By: Mark Glennon*
If the argument made by a coalition of public pensions in their court filing last week is correct (or if pension-friendy judges simply want to rule that its’ correct), then the best and only plausible defense the state has for upholding pension reform will have been lost without ever having been presented. Then, it will be fairly be asked why that defense wasn’t asserted earlier, and whether the Attorney General’s office was out-maneuvered.
The issue is whether, strictly as matter of law, an exception can be made to the plain language of the Illinois Constitution that prohibits diminishment or impairment of pension benefits based on what’s been called the “police power” or “reserved sovereign powers” defense. That’s the state’s defense that, because it’s broke, it cannot afford to pay for both pensions and fundamental state services, so pensions must be cut.
Never mind for now whether, as a factual matter, that argument is persuasive. That fact issue matters only if the state can convince the courts that the defense can properly be raised as a matter of law. The Illinois Attorney General has been preparing the factual argument, probably at great expense, with the help of economists it would use in expert testimony.
But last Thursday that coalition of unions filed a motion seeking an immediate ruling for a judgment on the pleadings and to strike that police powers defense. In other words, purely as a matter of law, they argue, the defense cannot be raised. If granted and upheld, the motion would effectively mean benefit reductions in any state or local pensions are unconstitutional. No exceptions. Case closed. The full text of the motion is linked here.
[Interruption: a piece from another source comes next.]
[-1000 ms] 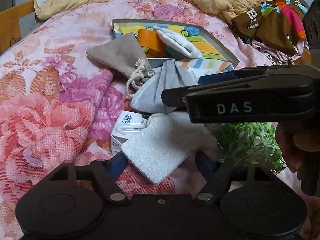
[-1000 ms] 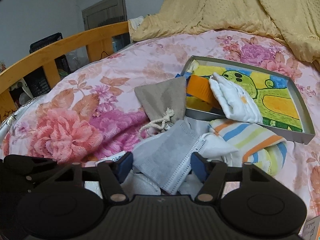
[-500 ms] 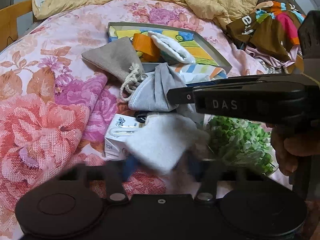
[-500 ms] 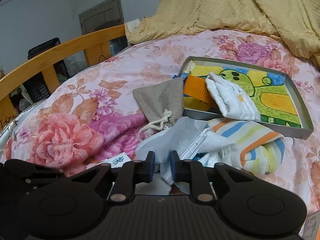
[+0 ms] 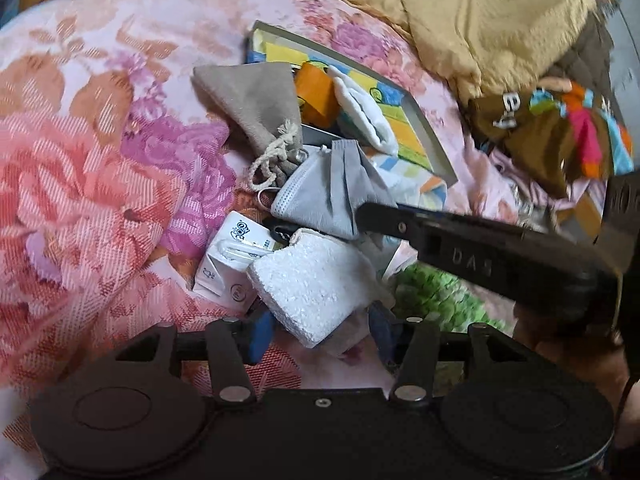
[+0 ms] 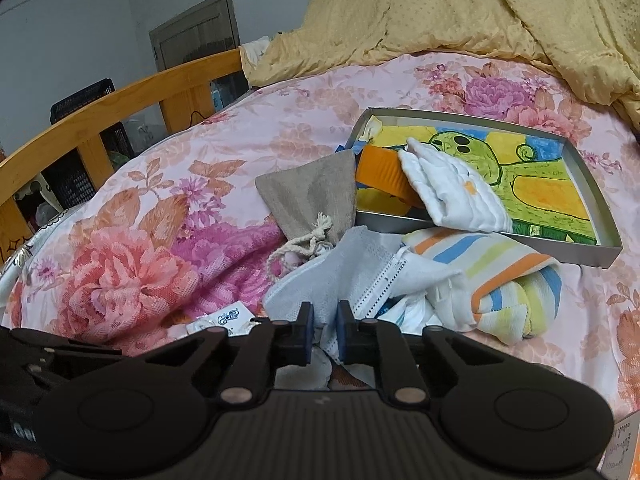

The key here is that the motion is based very heavily on the Illinois Supreme Court’s recent Kanerva ruling that held that healthcare subsidies are constitutionally protected just like pension benefits. But the court’s opinion is much more sweeping than that. It’s expansive language allows for no exceptions to the prohibition on diminishment or impairment, as the unions describe it. The unions cite other earlier cases for their position, too, but it’s the Kanerva opinion that makes their case, as they see it. Kanerva “forecloses as a matter of law” any attempt by the state to uses its “reserved sovereign powers” to override the pension protection clause, they say.
The problem is that the Attorney General, as the state’s lawyer, didn’t raise the police power defense in the Kanerva case — not the legal issue or the factual issue. Nor, as far as I have found, did the she even ask in Kanerva that any ruling there should be made subject to any later rulings on the legal permissibility of that defense. So, the state has never presented research, reasoning or oral arguments on the issue. That’s just tough luck if the union’s motion is granted based on Kanerva. The courts will have disposed of the issue on their own.
My reaction upon reading Kanerva was just that: What? No mention at all of the police powers defense? Why not and what’s the consequence? Why didn’t Ms. Madigan and her staff of fellow pensioners, representing taxpayers like me, at least secure some reservation from the court on the question of whether the defense is legally permissible if proved? That’s essentially what I wrote in this article after the decision.
Well, that’s apparently how the unions’ lawyers reacted, too, except giddily. Kanerva handed them the opportunity to close the books on the issue without ever letting the the state make its case to the courts.
The state no doubt will raise the defense in response to the motion, and say its exactly because it never presented the police power defense in Kanerva that the issue remains open. Maybe that’s procedurally correct, but the courts may do what the unions have asked by summarily disposing of the issue based on Kanerva. Also, this is more than a technical issue of procedure because it certainly will put the courts in an awkward position. With an apparently sweeping Supreme Court opinion allowing for no defenses or exception issued just last month, would they really now go back and and undo it? Probably not, the unions evidently think, and they’ve been winning so far.
In any event, this much is absolutely clear: If the unions’ motion is granted based on the Kanerva opinion, the police powers defense to pension reform will have been killed with no court ever having heard any argument on it or on why it should rightly be heard. And taxpayers will be asking, “how could that have happened?”
*Mark Glennon is founder of WirePoints, Inc.